Hello everyone,
thanks for talking the time to read this.
I’m currently building a LSTM-based sequence classifier and I’m happy with my progress so far (yes, this is my first real project with PyTorch and deep learning in general).
However, there’s some auxiliary information that belongs to each sequence, that I’d also like to take account during the classification process. I see four ways to do it and I was hoping whether you can help me decide which way to go:
- Prepend the actual sequence with a pseudo time step that contains the auxiliary information.
- Append a pseudo time step that contains the auxiliary information to the actual sequence.

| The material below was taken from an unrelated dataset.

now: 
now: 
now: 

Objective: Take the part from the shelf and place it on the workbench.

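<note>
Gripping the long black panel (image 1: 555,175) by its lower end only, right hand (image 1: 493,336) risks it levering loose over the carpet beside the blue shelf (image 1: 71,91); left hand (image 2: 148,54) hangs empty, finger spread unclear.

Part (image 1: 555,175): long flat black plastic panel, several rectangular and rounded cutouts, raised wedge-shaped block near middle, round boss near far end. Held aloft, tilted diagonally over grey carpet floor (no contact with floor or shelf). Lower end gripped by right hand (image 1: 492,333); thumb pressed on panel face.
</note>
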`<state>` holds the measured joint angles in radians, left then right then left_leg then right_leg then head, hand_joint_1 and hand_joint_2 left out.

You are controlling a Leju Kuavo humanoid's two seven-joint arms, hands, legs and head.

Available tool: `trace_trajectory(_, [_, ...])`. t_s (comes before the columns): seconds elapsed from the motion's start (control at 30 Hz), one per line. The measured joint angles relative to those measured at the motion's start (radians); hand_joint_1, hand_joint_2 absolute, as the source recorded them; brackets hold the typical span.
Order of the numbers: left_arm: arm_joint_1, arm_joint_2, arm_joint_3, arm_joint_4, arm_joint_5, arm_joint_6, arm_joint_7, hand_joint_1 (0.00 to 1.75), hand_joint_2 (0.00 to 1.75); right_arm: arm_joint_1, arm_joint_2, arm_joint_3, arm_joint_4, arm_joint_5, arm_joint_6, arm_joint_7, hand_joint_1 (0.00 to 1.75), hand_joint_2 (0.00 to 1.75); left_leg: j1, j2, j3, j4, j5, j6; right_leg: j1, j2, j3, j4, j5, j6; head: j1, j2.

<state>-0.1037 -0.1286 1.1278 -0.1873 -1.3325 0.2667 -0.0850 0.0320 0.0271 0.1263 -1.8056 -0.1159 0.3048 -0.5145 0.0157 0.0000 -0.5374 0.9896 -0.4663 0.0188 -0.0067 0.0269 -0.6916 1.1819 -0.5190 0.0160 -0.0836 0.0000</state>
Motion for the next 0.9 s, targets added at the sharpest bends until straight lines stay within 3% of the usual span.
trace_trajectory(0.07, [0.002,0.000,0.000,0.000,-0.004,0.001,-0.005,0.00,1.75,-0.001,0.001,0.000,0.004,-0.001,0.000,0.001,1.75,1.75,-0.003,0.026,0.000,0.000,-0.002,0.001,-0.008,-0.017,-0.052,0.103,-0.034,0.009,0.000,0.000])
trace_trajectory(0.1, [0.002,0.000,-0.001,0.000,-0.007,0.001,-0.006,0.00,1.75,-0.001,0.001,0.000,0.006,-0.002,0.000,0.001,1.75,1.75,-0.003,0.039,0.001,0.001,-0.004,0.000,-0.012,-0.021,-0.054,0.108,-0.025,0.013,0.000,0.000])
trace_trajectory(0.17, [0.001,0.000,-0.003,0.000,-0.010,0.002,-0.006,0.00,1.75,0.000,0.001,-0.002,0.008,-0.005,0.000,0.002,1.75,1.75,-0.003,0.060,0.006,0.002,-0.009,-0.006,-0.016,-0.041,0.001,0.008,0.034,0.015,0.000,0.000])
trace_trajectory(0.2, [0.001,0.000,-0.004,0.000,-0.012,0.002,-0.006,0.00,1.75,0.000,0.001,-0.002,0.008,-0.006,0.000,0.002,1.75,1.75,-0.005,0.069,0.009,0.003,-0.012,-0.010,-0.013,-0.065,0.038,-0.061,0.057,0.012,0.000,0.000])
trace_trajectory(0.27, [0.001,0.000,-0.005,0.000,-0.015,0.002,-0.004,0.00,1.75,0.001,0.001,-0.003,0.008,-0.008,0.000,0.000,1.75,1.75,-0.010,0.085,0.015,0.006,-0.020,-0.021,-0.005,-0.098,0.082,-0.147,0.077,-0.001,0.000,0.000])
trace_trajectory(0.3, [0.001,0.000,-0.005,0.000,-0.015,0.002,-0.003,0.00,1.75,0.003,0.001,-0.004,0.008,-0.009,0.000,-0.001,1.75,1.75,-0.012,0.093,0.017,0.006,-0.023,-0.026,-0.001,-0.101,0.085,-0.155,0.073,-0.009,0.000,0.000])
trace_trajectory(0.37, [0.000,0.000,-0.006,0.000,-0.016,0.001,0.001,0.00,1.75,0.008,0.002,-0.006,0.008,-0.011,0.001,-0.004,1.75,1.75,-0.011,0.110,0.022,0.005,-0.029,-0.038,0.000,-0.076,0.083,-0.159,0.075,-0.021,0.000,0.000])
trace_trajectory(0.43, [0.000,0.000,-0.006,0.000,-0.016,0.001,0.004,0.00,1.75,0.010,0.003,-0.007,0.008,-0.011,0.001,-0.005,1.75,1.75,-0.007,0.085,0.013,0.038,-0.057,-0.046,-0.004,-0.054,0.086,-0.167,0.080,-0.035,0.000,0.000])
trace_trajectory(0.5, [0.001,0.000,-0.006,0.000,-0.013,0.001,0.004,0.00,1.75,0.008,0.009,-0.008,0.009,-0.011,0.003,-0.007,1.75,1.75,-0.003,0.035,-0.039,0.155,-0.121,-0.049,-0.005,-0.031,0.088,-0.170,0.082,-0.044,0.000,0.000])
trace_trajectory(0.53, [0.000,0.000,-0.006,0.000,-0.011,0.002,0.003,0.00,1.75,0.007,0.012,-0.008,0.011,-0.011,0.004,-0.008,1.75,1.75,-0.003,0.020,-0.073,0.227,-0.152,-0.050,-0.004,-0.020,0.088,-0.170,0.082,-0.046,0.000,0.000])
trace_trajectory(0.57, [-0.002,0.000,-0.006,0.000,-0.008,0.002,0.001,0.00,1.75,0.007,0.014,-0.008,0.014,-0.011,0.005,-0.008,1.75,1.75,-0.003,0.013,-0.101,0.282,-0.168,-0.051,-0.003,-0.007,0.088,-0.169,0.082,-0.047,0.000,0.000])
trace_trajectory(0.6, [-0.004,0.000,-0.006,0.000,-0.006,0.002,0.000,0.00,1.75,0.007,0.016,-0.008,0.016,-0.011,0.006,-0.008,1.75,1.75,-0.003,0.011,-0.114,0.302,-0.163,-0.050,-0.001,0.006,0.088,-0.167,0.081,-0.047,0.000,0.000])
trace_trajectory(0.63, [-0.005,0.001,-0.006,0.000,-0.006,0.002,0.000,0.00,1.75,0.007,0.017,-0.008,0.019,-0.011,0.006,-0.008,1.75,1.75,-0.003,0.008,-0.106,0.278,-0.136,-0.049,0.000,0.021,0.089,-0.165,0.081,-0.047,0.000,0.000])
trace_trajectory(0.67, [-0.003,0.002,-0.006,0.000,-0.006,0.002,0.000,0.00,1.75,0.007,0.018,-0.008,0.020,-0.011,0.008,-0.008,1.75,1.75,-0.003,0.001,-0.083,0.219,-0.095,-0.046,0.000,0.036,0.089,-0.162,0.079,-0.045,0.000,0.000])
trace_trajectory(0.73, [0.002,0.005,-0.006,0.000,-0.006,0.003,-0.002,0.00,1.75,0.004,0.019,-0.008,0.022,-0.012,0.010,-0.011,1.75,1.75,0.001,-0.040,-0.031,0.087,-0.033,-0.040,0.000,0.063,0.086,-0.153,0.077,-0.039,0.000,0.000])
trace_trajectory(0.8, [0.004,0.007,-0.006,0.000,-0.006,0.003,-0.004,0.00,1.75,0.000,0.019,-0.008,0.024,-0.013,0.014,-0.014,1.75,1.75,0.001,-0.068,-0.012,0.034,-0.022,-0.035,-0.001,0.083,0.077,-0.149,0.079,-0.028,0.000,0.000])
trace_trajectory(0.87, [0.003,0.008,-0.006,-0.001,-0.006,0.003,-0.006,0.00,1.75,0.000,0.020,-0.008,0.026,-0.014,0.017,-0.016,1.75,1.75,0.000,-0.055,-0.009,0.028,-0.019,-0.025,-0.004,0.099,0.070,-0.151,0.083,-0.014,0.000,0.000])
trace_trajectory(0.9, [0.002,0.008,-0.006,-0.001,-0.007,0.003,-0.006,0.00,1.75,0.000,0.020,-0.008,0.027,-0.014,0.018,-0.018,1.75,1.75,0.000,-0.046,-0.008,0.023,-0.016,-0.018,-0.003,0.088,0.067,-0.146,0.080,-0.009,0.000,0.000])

- Enrich every step of the sequence with the auxiliary information
- Combine two models, i.e. use LSTM as is and build a small classifier (a few fully connected layers) for the aux infos. Finally torch.cat the results of both and use a FC layer for final output.
Thoughts so far:
regarding 1: From what I can tell, this is similar to the CNN → RNN architecture, I’ve been reading about - where the output of an CNN in fed into the RNN and the the text description follows. My sequences may be fairly long (~1000 time steps) and I’m somewhat concerned that some important information may get lost. I guess I’m wrongly concerned, but nevertheless it is what it is.
regarding 2: similar to 1, except less concerned about stuff getting lost
regarding 3: RNN wouldn’t have to remember anything, since info is given in every step. However, this seems somewhat against the nature of RNNs.
regarding 4: Major drawback: complicated structure with more variables and tunables. Also training may be harder. Perhaps may have to train piecewise, i.e. first LSTM on sequence, second little helper-classifier on aux input and finally freeze both and train the last connecting layer. I’d rather train all at once. But this variant doesn’t have the problem that important info may be overlooked by LSTM.
Where I’m at: Based on a toy problem, I got 1 and 4 to work. 2 and 3 I haven’t tried yet. However, I’ve no idea which one is better. Perhaps I’m overlooking something.
The more I’m thinking about it, the more I’m leaning towards version 1. Can anyone help me decide? Am I missing something? Is there anything I could look for to help me decide?
Any help is appreciated! Thank you